About this grain:
Wild rice, traditionally known as manoomin in Ojibwe, has been harvested by Indigenous peoples in what is now Canada for millenia. These annual plants were historically harvested in the cold, pristine shallow waters of the Great Lakes region up to the aquatic areas of the Boreal Forest in Northern Ontario, Manitoba and Saskatchewan.
Traditionally, this crop would have been prepared by stewing the grains with deer broth and maple syrup, and then used like a stuffing for wild game.
Despite its name, manoomin isn't truly rice at all, but a cereal. This grain's rich, nutty character makes it the perfect pairing with savoury dishes, fresh fish or as an addition for soups and salads.

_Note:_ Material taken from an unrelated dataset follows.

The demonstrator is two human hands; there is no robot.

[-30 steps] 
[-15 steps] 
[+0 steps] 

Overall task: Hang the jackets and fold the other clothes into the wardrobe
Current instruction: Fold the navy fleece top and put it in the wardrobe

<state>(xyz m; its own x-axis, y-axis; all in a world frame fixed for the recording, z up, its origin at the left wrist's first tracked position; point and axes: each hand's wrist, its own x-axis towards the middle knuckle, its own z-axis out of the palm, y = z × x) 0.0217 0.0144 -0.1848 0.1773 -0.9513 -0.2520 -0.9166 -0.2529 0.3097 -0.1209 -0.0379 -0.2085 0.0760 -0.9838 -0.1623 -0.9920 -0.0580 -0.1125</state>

One dollar from each bag sold supports Menòbideg, a new social enterprise founded by the Birch Bite restaurant in the Algonquin Anishinabeg community of Kitigan Zibi north of Ottawa. They are partnering with community educators to provide young Indigenous people with outdoor science learning opportunities. This land based learning initiative will provide participants with experiential lessons in the outdoor classroom. Rooted in Anishinabe knowledge systems, the Menòbideg classes explore environmental science and earth stewardship from an Indigenous worldview.
What to make with it: Roast game bird or chicken, lake fish, or as a delicious addition to salads and blended with other rice dishes.
Grown: Sourced from the DePape family who have been hand harvesting wild rice from the lakes near their home outside Kapuskasing, Ontario since 1983.